(Data items)
Start of Block
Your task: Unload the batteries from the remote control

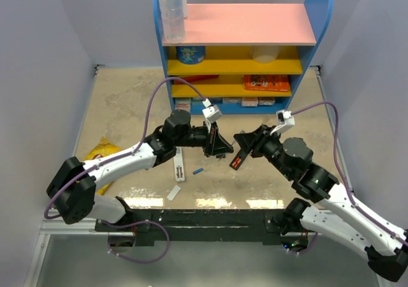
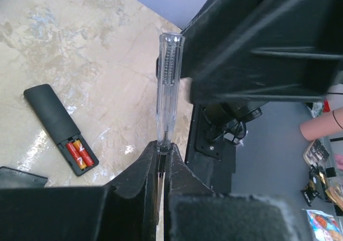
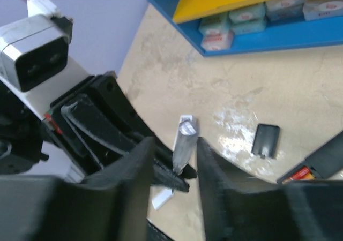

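So, counting from the near edge: one white cover (image 1: 174, 192) lay flat on the table (image 1: 127, 102), closest to the arm bases. Just past it was one white remote (image 1: 180, 166) with its back open, and one blue battery (image 1: 198, 171) sat loose on the table right beside it. I couldn't make out whether anything was left inside that remote.

A bit to the right was one black remote (image 2: 53, 118), also lying open, with two red batteries (image 2: 80, 154) side by side in its compartment. One black cover (image 3: 266, 140) lay near it, not touching. That made three cells I could count, two remotes and two covers. Off to the left there was one yellow packet (image 1: 102, 152), well apart from all that.

Now the jaws. The left gripper (image 2: 161, 147) was clamped tight on the thin end of one clear stick (image 2: 167, 91), which poked straight out from between its fingers. The right gripper (image 3: 174, 143) faced it over the middle of the table with its jaws partly apart. The stick's far end sat in the gap between them, and as far as I could see neither finger was pressing on it. Neither gripper was touching a battery.

At the back stood one blue shelf (image 1: 255, 22) with one clear bottle (image 1: 171, 13) on top.
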### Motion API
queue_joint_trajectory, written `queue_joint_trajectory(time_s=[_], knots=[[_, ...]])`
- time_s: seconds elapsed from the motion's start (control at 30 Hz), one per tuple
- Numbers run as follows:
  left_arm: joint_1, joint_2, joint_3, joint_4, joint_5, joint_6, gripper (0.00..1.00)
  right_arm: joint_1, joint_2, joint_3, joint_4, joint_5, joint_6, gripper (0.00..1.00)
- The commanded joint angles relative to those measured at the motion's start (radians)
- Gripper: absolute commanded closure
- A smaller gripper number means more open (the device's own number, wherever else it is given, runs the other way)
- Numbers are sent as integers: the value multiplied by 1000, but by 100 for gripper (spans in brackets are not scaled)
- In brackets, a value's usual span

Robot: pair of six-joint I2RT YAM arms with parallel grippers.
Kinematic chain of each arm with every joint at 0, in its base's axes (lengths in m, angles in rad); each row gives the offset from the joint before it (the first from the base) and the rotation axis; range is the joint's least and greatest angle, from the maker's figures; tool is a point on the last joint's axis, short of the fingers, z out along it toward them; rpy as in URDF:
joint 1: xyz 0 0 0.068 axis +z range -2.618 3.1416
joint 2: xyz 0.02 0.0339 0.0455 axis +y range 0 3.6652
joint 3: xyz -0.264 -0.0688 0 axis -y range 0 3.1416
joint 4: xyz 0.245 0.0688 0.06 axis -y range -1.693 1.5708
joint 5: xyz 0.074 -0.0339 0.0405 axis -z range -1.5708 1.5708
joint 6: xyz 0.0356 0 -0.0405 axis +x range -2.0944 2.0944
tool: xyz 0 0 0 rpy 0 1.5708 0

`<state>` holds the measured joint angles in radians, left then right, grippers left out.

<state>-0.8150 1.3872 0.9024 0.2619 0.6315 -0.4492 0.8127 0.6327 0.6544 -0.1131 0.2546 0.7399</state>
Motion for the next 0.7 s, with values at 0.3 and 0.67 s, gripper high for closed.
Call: queue_joint_trajectory(time_s=[0.3,0.67], knots=[[5,-91,-105,97,36,260,100,8,119,398,-522,-186,-157,43],[5,-151,-189,214,97,336,100,-10,257,476,-557,-274,-189,45]])
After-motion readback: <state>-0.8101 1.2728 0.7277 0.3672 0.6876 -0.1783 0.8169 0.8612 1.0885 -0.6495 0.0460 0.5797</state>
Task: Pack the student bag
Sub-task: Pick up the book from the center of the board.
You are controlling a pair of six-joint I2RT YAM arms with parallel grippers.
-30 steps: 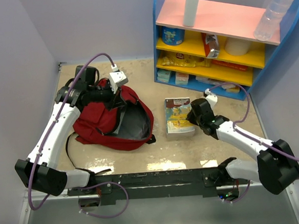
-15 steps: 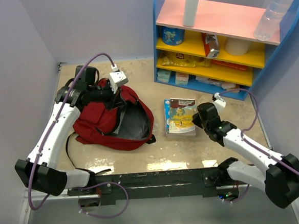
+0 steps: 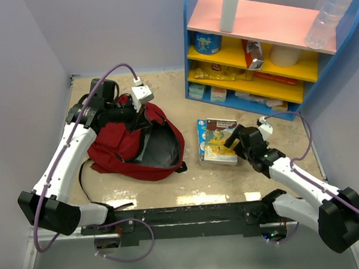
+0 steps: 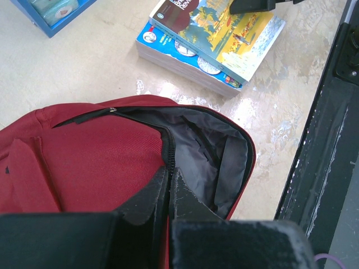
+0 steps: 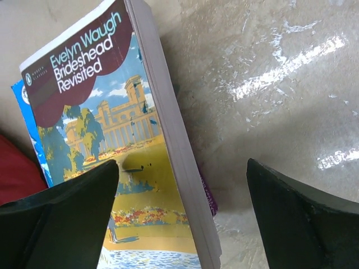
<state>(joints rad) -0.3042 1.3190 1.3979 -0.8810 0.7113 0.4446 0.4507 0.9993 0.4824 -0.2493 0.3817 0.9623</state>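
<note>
The dark red student bag (image 3: 122,148) lies on its side at the left, its mouth unzipped and the grey lining (image 4: 207,162) showing. My left gripper (image 3: 142,117) is shut on the zipper edge of that mouth (image 4: 169,175) and holds it up. A small stack of books (image 3: 217,142) lies to the right of the bag. The top one is a yellow and maroon paperback (image 5: 101,112), skewed over a blue one (image 4: 168,47). My right gripper (image 3: 236,140) is open, its fingers either side of the paperback's right edge (image 5: 182,163).
A blue shelf unit (image 3: 255,74) with packets, tins and bottles stands at the back right. A black rail (image 3: 191,212) runs along the near edge. A purple book edge (image 5: 208,196) pokes out under the paperback. Walls close in on the left and right.
My right gripper has drawn back toward the near right and opened. The top paperback now sits slightly turned on the stack. The left arm and bag have not moved.
</note>
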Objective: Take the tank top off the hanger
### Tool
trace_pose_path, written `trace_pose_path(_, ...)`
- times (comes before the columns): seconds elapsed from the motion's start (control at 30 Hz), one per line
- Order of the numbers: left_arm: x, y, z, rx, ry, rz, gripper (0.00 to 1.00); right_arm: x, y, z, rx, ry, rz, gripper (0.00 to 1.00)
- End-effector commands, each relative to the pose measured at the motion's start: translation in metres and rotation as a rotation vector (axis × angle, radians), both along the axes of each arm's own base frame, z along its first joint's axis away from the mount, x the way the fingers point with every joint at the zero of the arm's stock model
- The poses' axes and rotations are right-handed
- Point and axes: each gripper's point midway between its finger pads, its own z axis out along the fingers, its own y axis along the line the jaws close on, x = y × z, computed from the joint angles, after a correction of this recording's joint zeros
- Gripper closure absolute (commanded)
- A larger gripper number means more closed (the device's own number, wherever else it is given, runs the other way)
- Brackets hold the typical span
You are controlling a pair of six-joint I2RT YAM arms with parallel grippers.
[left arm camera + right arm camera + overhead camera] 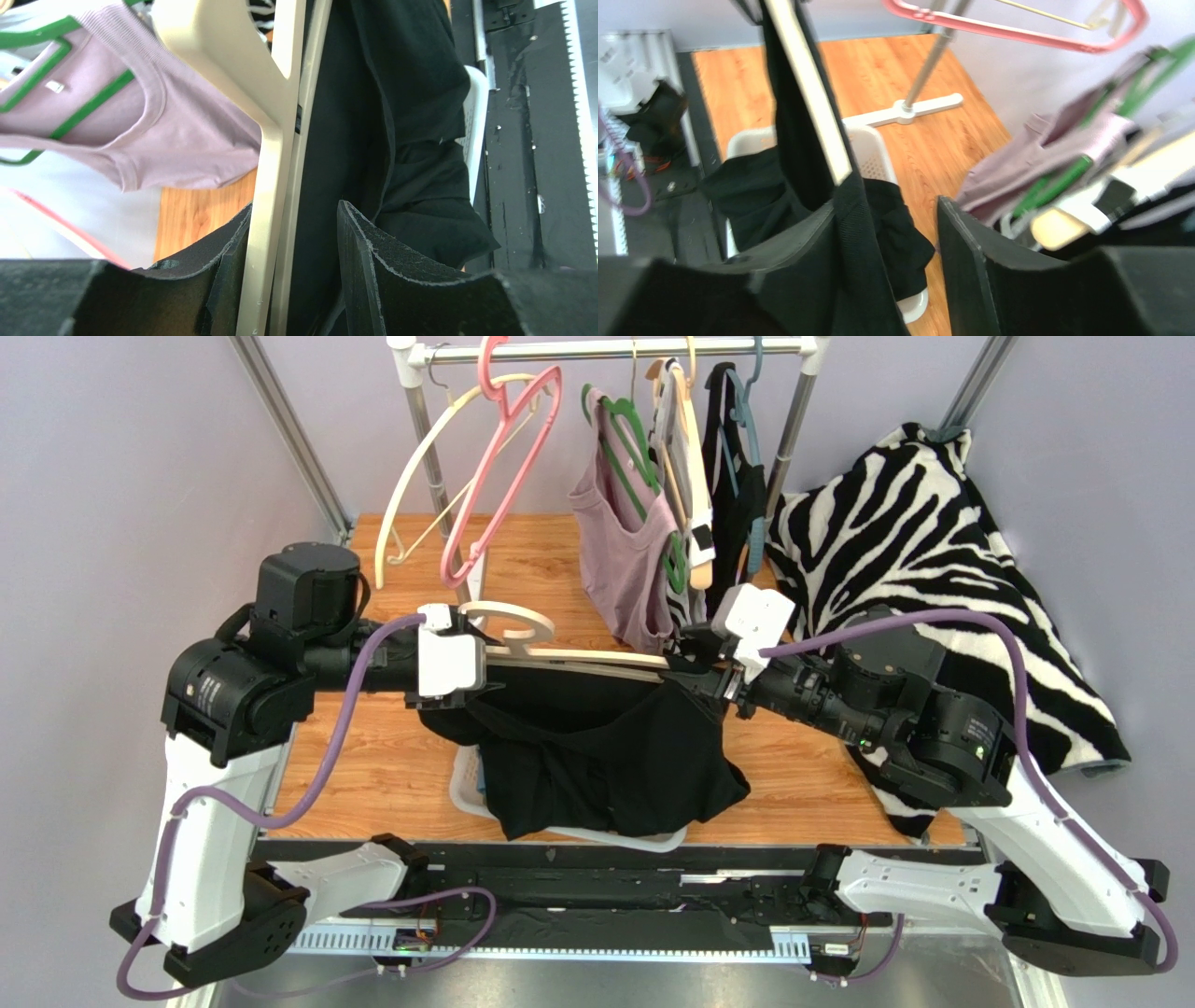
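The wooden table (407,756) fills the middle of the top view, with a zebra-striped blanket (926,546) heaped at its right rear; a clothes rail (617,350) crosses the back, carrying a lilac top (624,567) and a pink hanger (491,476) among others. The black tank top (603,742) hangs in the air between the two arms, over the near part of the table, its lower part draped down into a white basket (470,791); it sags from the cream hanger (589,658), which lies almost level. The left gripper (477,679) clamps the hanger near its hook end, the cream bar and a fold of black cloth pressed between its fingers (365,259); the right gripper (706,679) sits at the hanger's other end with its jaws parted, black cloth lying against one side and a clear gap to the other finger (969,273); whether the strap there is over the hanger arm or off it is hard to say from these views.
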Motion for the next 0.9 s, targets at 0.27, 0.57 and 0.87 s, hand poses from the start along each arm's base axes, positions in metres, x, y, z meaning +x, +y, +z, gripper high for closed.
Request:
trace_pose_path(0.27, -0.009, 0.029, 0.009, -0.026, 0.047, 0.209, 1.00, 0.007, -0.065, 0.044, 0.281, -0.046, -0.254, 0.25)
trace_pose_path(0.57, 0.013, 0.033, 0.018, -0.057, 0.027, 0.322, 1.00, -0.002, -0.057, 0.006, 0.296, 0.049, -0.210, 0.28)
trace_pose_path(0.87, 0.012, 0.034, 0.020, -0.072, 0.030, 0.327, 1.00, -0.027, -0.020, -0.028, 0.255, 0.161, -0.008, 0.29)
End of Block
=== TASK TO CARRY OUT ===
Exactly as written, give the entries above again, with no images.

=== EXERCISE SOLUTION ===
Your task: Unload the batteries from the remote control


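So, counting from the near edge: one white cover (image 1: 174, 192) lay flat on the table (image 1: 127, 102), closest to the arm bases. Just past it was one white remote (image 1: 180, 166) with its back open, and one blue battery (image 1: 198, 171) sat loose on the table right beside it. I couldn't make out whether anything was left inside that remote.

A bit to the right was one black remote (image 2: 53, 118), also lying open, with two red batteries (image 2: 80, 154) side by side in its compartment. One black cover (image 3: 266, 140) lay near it, not touching. That made three cells I could count, two remotes and two covers. Off to the left there was one yellow packet (image 1: 102, 152), well apart from all that.

Now the jaws. The left gripper (image 2: 161, 147) was clamped tight on the thin end of one clear stick (image 2: 167, 91), which poked straight out from between its fingers. The right gripper (image 3: 174, 143) faced it over the middle of the table with its jaws partly apart. The stick's far end sat in the gap between them, and as far as I could see neither finger was pressing on it. Neither gripper was touching a battery.

At the back stood one blue shelf (image 1: 255, 22) with one clear bottle (image 1: 171, 13) on top.
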### Motion API
queue_joint_trajectory, written `queue_joint_trajectory(time_s=[_], knots=[[_, ...]])`
- time_s: seconds elapsed from the motion's start (control at 30 Hz), one per tuple
- Numbers run as follows:
  left_arm: joint_1, joint_2, joint_3, joint_4, joint_5, joint_6, gripper (0.00..1.00)
  right_arm: joint_1, joint_2, joint_3, joint_4, joint_5, joint_6, gripper (0.00..1.00)
- The commanded joint angles relative to those measured at the motion's start (radians)
- Gripper: absolute commanded closure
- A smaller gripper number means more open (the device's own number, wherever else it is given, runs the other way)
- Numbers are sent as integers: the value multiplied by 1000, but by 100 for gripper (spans in brackets are not scaled)
- In brackets, a value's usual span

Robot: pair of six-joint I2RT YAM arms with parallel grippers.
Kinematic chain of each arm with every joint at 0, in its base's axes (lengths in m, angles in rad); each row gives the offset from the joint before it (the first from the base) and the rotation axis; range is the joint's least and greatest angle, from the maker's figures; tool is a point on the last joint's axis, short of the fingers, z out along it toward them; rpy as in URDF:
joint 1: xyz 0 0 0.068 axis +z range -2.618 3.1416
joint 2: xyz 0.02 0.0339 0.0455 axis +y range 0 3.6652
joint 3: xyz -0.264 -0.0688 0 axis -y range 0 3.1416
joint 4: xyz 0.245 0.0688 0.06 axis -y range -1.693 1.5708
joint 5: xyz 0.074 -0.0339 0.0405 axis -z range -1.5708 1.5708
joint 6: xyz 0.0356 0 -0.0405 axis +x range -2.0944 2.0944
tool: xyz 0 0 0 rpy 0 1.5708 0

`<state>` holds the measured joint angles in radians, left then right, grippers left out.

<state>-0.8150 1.3872 0.9024 0.2619 0.6315 -0.4492 0.8127 0.6327 0.6544 -0.1131 0.2546 0.7399</state>
Motion for the next 0.7 s, with values at 0.3 and 0.67 s, gripper high for closed.
Call: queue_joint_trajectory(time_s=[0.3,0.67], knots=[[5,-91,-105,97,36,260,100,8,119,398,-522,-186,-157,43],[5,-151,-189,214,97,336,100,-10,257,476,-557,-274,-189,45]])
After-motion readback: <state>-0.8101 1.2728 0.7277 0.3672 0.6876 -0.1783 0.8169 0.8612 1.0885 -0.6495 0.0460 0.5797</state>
Task: Pack the student bag
Sub-task: Pick up the book from the center of the board.
You are controlling a pair of six-joint I2RT YAM arms with parallel grippers.
-30 steps: 
-15 steps: 
+0 steps: 
+0 steps: 
+0 steps: 
<state>(joints rad) -0.3042 1.3190 1.3979 -0.8810 0.7113 0.4446 0.4507 0.9993 0.4824 -0.2493 0.3817 0.9623</state>
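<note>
The dark red student bag (image 3: 122,148) lies on its side at the left, its mouth unzipped and the grey lining (image 4: 207,162) showing. My left gripper (image 3: 142,117) is shut on the zipper edge of that mouth (image 4: 169,175) and holds it up. A small stack of books (image 3: 217,142) lies to the right of the bag. The top one is a yellow and maroon paperback (image 5: 101,112), skewed over a blue one (image 4: 168,47). My right gripper (image 3: 236,140) is open, its fingers either side of the paperback's right edge (image 5: 182,163).
A blue shelf unit (image 3: 255,74) with packets, tins and bottles stands at the back right. A black rail (image 3: 191,212) runs along the near edge. A purple book edge (image 5: 208,196) pokes out under the paperback. Walls close in on the left and right.
My right gripper has drawn back toward the near right and opened. The top paperback now sits slightly turned on the stack. The left arm and bag have not moved.
</note>
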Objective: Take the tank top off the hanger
### Tool
trace_pose_path, written `trace_pose_path(_, ...)`
- times (comes before the columns): seconds elapsed from the motion's start (control at 30 Hz), one per line
- Order of the numbers: left_arm: x, y, z, rx, ry, rz, gripper (0.00 to 1.00); right_arm: x, y, z, rx, ry, rz, gripper (0.00 to 1.00)
- End-effector commands, each relative to the pose measured at the motion's start: translation in metres and rotation as a rotation vector (axis × angle, radians), both along the axes of each arm's own base frame, z along its first joint's axis away from the mount, x the way the fingers point with every joint at the zero of the arm's stock model
- The poses' axes and rotations are right-handed
- Point and axes: each gripper's point midway between its finger pads, its own z axis out along the fingers, its own y axis along the line the jaws close on, x = y × z, computed from the joint angles, after a correction of this recording's joint zeros
- Gripper closure absolute (commanded)
- A larger gripper number means more closed (the device's own number, wherever else it is given, runs the other way)
- Brackets hold the typical span
You are controlling a pair of six-joint I2RT YAM arms with parallel grippers.
[left arm camera + right arm camera + overhead camera] 
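The wooden table (407,756) fills the middle of the top view, with a zebra-striped blanket (926,546) heaped at its right rear; a clothes rail (617,350) crosses the back, carrying a lilac top (624,567) and a pink hanger (491,476) among others. The black tank top (603,742) hangs in the air between the two arms, over the near part of the table, its lower part draped down into a white basket (470,791); it sags from the cream hanger (589,658), which lies almost level. The left gripper (477,679) clamps the hanger near its hook end, the cream bar and a fold of black cloth pressed between its fingers (365,259); the right gripper (706,679) sits at the hanger's other end with its jaws parted, black cloth lying against one side and a clear gap to the other finger (969,273); whether the strap there is over the hanger arm or off it is hard to say from these views.
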Motion for the next 0.9 s, targets at 0.27, 0.57 and 0.87 s, hand poses from the start along each arm's base axes, positions in metres, x, y, z meaning +x, +y, +z, gripper high for closed.
Request:
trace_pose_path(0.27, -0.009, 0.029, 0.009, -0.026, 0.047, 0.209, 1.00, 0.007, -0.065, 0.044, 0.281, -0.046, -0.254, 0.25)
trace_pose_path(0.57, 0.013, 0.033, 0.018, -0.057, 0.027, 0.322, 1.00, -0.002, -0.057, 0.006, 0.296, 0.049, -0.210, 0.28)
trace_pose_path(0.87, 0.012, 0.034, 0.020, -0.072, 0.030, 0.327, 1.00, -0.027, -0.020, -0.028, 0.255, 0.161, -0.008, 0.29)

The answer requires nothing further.